Dataset excerpts:
---

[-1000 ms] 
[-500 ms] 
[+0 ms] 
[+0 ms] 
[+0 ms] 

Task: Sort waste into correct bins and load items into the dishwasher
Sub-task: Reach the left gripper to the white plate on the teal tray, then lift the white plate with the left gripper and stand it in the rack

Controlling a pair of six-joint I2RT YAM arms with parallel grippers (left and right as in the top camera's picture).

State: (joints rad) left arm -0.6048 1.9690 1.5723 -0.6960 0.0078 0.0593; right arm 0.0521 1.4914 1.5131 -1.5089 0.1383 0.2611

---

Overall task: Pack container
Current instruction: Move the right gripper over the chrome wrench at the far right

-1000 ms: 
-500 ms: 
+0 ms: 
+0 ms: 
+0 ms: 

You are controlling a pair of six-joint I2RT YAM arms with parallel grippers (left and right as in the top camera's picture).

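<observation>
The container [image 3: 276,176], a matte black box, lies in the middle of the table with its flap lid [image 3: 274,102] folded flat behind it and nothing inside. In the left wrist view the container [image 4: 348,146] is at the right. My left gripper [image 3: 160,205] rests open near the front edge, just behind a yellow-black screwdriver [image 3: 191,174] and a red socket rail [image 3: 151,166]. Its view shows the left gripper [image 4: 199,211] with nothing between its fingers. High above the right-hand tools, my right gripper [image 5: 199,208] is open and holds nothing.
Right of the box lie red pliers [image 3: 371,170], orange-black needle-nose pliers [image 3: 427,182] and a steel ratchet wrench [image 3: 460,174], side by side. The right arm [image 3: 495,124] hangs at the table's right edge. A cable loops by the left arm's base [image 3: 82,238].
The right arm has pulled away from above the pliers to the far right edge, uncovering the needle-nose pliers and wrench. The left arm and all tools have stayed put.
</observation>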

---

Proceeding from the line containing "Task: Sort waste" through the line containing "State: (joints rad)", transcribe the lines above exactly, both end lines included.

> **Solution to this task**:
Task: Sort waste into correct bins and load items into the dishwasher
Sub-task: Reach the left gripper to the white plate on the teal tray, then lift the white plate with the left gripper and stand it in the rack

Controlling a pair of six-joint I2RT YAM arms with parallel grippers (left and right as in the top camera's picture).

State: (joints rad) left arm -0.6048 1.9690 1.5723 -0.6960 0.0078 0.0593; right arm 0.0521 1.4914 1.5131 -1.5089 0.1383 0.2611

The response is finished.